HSBC customers who enter a branch bare-faced without a written medical exemption could forfeit their money, a spokesman told UK tabloid the Mirror on Tuesday.

The bank’s head of branch network for the UK argued bank staff “deserve respect and should not have to face violent or abusive behaviour”.

He encouraged customers to stay home and use HSBC’s digital banking tools rather than go out to the bank.

Most of HSBC’s main competitors, including Santander, Lloyds, and NatWest, subsequently informed customers that they too will not be served if they walk into a bank branch without a mask.

However, of the other banks questioned by the Mirror, only Barclays explicitly affirmed its right to close accounts if customers “act aggressively towards staff”.

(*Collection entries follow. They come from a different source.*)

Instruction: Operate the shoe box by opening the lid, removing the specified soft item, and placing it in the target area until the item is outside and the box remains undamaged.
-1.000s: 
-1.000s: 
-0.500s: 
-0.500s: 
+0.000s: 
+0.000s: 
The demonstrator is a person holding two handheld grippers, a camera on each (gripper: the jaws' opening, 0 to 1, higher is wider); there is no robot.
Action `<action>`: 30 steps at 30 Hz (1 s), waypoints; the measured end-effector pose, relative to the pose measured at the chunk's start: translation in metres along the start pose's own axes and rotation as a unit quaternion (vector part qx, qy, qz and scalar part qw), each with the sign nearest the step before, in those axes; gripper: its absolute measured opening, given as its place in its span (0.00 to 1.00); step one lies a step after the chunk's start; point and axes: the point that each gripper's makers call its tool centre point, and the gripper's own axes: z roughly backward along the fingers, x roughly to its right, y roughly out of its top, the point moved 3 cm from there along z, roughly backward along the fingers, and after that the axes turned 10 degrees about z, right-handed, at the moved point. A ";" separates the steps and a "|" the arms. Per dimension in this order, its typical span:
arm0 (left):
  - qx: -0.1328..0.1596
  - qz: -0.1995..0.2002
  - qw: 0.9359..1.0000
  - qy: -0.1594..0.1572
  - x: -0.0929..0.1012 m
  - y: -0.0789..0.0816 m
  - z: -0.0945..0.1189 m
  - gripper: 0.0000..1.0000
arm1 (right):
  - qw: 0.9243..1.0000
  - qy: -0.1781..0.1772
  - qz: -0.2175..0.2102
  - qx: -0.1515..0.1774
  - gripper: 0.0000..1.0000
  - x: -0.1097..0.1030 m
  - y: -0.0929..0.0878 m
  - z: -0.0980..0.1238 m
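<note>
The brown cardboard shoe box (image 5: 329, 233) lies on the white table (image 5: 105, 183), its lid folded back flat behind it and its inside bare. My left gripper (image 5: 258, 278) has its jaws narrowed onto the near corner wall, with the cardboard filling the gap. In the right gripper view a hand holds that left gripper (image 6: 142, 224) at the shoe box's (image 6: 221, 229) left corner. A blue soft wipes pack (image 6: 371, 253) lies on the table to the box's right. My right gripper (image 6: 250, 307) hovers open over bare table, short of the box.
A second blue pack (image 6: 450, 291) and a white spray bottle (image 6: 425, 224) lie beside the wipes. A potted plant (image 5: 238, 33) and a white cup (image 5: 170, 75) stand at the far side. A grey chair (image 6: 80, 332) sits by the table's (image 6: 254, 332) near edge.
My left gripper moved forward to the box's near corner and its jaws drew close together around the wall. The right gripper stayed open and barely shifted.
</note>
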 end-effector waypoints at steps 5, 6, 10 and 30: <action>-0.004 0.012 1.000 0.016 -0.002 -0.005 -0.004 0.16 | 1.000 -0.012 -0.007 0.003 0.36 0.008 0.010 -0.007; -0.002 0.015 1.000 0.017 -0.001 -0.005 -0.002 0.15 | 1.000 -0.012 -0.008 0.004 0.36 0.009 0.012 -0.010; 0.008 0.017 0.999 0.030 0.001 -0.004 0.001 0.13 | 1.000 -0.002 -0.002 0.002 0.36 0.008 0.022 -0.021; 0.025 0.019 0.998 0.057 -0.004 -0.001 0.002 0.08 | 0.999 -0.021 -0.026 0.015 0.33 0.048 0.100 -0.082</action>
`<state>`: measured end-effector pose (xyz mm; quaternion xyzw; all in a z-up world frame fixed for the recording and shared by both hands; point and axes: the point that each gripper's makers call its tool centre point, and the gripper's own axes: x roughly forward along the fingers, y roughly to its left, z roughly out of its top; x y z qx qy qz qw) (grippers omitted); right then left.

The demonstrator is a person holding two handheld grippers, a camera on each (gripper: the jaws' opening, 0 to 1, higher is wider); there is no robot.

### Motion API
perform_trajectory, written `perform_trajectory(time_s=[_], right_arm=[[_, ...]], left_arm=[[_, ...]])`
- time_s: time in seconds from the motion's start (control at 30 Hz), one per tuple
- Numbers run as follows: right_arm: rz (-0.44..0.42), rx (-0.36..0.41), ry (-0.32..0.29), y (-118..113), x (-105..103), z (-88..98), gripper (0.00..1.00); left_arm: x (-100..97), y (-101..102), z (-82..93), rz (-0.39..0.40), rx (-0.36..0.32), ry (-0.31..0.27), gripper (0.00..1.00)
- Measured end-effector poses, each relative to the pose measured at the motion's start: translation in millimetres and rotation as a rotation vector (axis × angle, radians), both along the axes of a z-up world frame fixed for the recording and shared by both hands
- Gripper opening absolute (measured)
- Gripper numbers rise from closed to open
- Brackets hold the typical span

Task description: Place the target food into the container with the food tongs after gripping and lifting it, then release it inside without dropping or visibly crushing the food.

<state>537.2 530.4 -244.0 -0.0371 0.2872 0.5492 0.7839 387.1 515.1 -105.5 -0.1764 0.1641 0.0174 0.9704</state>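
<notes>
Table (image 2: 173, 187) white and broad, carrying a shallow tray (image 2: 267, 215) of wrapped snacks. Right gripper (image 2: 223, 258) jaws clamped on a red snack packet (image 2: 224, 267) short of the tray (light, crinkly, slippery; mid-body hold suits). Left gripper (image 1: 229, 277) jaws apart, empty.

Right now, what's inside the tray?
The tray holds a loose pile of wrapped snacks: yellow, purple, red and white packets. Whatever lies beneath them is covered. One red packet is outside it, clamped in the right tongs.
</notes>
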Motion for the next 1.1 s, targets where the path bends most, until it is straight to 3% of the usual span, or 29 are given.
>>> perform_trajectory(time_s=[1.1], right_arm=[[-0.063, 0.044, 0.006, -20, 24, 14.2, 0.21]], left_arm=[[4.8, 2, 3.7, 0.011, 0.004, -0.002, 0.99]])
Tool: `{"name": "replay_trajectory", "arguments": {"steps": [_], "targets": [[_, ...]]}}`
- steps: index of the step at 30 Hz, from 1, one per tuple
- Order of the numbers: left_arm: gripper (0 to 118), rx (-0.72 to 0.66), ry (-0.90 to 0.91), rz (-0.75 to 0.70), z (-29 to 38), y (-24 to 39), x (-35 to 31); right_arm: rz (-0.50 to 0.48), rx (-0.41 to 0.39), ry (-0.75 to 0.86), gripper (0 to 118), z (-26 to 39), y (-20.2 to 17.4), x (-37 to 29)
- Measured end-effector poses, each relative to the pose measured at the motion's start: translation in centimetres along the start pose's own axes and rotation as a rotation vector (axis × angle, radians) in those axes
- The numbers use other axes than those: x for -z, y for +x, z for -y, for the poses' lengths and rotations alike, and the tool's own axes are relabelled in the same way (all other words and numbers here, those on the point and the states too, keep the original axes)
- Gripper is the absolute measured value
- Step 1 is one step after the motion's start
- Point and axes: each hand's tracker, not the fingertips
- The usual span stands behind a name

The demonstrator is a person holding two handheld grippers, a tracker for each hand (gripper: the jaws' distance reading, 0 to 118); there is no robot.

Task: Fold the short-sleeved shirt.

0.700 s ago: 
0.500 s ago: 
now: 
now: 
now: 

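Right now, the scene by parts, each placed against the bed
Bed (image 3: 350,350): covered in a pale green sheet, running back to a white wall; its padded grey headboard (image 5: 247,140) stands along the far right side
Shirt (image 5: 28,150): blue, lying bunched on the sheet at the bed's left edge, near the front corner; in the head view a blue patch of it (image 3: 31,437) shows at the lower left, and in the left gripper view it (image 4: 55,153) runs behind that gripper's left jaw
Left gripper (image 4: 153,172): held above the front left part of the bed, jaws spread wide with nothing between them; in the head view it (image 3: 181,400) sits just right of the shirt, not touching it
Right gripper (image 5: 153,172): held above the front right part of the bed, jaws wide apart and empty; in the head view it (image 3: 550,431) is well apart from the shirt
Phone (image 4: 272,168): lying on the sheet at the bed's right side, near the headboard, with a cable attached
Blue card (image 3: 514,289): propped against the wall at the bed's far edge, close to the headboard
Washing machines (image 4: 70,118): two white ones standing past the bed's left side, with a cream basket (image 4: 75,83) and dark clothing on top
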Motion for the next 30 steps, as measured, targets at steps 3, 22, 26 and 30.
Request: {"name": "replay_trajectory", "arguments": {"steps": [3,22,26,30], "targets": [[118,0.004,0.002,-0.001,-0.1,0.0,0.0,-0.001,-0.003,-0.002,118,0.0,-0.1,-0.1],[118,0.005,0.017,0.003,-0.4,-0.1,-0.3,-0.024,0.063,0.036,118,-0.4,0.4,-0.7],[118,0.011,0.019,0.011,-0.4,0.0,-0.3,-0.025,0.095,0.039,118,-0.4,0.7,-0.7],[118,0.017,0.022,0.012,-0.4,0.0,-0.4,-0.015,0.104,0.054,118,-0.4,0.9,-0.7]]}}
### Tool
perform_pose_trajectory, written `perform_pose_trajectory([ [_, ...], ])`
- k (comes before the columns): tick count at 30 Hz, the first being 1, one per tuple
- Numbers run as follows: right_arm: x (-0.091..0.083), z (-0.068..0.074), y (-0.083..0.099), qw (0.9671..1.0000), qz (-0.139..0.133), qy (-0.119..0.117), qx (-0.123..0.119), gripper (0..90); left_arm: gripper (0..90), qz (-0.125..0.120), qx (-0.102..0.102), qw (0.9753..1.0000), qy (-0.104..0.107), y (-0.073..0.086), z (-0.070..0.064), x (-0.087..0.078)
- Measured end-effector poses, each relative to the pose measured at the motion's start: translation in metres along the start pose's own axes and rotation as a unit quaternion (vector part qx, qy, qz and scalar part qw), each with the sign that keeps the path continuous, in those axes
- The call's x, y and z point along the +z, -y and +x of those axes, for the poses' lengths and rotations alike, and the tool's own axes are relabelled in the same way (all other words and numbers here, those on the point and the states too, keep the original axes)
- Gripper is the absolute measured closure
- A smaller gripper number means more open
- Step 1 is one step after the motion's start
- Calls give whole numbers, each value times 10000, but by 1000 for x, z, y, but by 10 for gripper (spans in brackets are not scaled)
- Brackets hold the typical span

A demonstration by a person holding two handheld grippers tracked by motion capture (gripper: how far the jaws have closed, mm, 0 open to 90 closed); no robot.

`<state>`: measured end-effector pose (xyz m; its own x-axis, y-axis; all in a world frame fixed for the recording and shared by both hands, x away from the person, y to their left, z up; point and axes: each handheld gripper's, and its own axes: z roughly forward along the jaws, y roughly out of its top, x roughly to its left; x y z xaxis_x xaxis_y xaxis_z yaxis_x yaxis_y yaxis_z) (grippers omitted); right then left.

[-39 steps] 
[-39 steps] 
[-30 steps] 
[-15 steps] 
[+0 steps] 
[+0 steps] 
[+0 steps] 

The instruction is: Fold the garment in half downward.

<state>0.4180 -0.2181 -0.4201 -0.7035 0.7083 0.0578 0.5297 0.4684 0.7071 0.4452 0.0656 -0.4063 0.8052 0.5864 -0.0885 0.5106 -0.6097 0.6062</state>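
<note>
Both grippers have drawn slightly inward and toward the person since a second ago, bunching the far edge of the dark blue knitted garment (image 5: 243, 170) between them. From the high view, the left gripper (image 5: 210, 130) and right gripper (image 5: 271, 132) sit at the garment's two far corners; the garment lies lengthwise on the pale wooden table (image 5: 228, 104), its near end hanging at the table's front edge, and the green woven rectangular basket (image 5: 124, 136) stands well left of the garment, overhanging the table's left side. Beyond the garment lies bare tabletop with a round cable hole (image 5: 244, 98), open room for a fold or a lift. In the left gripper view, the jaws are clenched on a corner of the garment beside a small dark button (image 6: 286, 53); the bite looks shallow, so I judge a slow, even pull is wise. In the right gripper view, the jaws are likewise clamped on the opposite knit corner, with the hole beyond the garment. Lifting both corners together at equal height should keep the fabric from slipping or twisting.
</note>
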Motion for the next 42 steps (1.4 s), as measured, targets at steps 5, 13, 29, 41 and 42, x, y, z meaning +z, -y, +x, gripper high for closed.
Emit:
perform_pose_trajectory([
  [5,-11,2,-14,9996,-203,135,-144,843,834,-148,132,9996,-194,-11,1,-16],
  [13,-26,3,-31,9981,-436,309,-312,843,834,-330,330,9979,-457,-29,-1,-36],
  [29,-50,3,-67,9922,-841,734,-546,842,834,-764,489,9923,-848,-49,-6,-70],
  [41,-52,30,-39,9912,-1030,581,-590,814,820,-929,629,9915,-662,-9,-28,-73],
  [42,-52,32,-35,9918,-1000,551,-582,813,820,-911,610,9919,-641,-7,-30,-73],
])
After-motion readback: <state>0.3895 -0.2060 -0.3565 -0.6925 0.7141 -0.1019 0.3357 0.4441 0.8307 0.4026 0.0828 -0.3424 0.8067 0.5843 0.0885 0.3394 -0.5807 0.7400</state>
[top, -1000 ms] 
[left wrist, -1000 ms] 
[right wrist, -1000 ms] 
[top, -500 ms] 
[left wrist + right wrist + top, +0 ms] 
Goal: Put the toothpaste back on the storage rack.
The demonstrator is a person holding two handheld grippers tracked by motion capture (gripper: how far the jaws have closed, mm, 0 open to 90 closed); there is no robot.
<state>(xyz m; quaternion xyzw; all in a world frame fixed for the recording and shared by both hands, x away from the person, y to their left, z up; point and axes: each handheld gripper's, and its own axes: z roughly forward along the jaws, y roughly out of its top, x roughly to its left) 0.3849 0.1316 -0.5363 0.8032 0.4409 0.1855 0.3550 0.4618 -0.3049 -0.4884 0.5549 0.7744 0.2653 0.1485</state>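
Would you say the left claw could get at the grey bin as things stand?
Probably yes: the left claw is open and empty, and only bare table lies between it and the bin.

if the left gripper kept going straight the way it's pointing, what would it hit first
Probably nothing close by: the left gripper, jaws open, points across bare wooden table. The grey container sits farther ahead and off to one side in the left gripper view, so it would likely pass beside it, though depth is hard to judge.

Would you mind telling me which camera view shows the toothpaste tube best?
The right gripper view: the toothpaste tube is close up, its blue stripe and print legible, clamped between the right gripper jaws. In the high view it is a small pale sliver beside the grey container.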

Many on social media were disturbed that a bank would threaten to confiscate customers’ money over a mask.

Several pointed out that HSBC was recently convicted of laundering billions of dollars in drug profits for international narcotics cartels and so lacked any sort of moral high ground.

However, some applauded the bank for keeping its employees safe.

Already enmeshed in its third lockdown, this week the UK issued further rules to citizens. Shops, supermarkets, and most other indoor locations require customers to cover their face or be denied admission unless they can show a medical exemption.

However, not every establishment is eager to do double duty as mask police. The Post Office, for example, has urged customers to obey the rules, but told the Mirror it would not be refusing admission to maskless customers.

A trade group representing over 170 British retailers urged the police to step in, arguing it was not shops’ responsibility to monitor customers’ adherence to the ever-shifting rules.